The SIAI S.16 was an Italian passenger flying boat, later serving as a military reconnaissance-bomber, claimed to be the most successful flying-boat of the 1920s.

==Design and development==
The first flying boat designed by the Societa Idrovolanti Alta Italia (SIAI) for use as a civilian passenger carrier, the S.13, was a biplane flying boat with room for five passengers. The S.16 was powered by a single Fiat A.12bis engine. Military versions were also developed with a bow cockpit for an observer-gunner and bomb racks fitted underneath the wings.
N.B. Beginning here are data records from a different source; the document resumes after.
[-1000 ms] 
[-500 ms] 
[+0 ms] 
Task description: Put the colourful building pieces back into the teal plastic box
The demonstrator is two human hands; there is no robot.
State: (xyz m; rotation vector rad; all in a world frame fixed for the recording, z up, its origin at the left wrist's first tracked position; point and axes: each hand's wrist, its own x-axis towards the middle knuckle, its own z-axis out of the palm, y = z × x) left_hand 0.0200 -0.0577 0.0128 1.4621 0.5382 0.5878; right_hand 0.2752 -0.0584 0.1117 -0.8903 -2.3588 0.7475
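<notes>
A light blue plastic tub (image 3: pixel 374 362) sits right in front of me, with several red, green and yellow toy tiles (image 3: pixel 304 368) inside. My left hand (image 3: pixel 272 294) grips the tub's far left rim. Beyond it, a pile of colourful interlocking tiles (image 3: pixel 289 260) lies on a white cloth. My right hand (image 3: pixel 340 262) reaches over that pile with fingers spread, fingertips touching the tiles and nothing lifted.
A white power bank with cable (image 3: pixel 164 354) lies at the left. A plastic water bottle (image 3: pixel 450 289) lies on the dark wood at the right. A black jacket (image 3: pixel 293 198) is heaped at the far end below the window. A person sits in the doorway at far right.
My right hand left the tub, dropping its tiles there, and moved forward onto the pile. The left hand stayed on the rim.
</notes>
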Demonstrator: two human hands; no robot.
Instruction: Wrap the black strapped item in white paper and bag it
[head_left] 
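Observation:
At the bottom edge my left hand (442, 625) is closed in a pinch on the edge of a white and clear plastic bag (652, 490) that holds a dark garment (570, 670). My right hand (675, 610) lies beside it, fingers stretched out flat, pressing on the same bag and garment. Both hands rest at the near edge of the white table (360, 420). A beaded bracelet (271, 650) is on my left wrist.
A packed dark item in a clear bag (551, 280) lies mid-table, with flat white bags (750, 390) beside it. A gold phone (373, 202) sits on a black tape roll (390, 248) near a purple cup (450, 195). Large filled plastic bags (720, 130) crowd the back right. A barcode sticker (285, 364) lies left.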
The military version was sold to Brazil, the Soviet Union, Spain, and Turkey.

==Operations==

In 1925, the Italian aviator Francesco de Pinedo (1890–1933), a tenente colonnello (lieutenant colonel) in the Regia Aeronautica (Italian Royal Air Force) used an SIAI S.16ter he named Genariello for a record-setting flight from Rome to Australia and Tokyo in order to demonstrate his idea that seaplanes were superior to landplanes for long-distance flights. On 21 April, Pinedo and his mechanic, Ernesto Campanelli, departed Rome aboard Gennariello. They stopped first at Brindisi in Italy, then at Leros in Greece; Baghdad in Iraq; Bushehr and Chabar in Persia; Karachi, Bombay, Cocanada, and Calcutta in British India; Akyab, Rangoon, Tavoy, and Mergui in Burma; Phuket in Siam; Penang in British Malaya; Singapore; Batavia, Surabaya, Sumbawa, and Kupang in the Netherlands East Indies, and Broome, Carnarvon, Perth, Bunbury, Albany, Israelite Bay, and Adelaide in Australia before reaching Melbourne, where they arrived on 10 June and spent 36 days. On 16 July, Pinedo and Campanelli flew on to Sydney, where they spent another three weeks. Resuming their flight on 6 August, they visited Brisbane, Rockhampton, Townsville, Innisfail, Cooktown, and Thursday Island in Australia; Merauke, Dobo, Amboina, and Menado in the Netherlands East Indies; Cebu, Atimonan, Manila, and Aparri in the Philippines; Tamsui on Formosa; Shanghai in China; Mokpo in Korea; and Yamakawa and Kagoshima in Japan, before arriving in Tokyo on 26 September.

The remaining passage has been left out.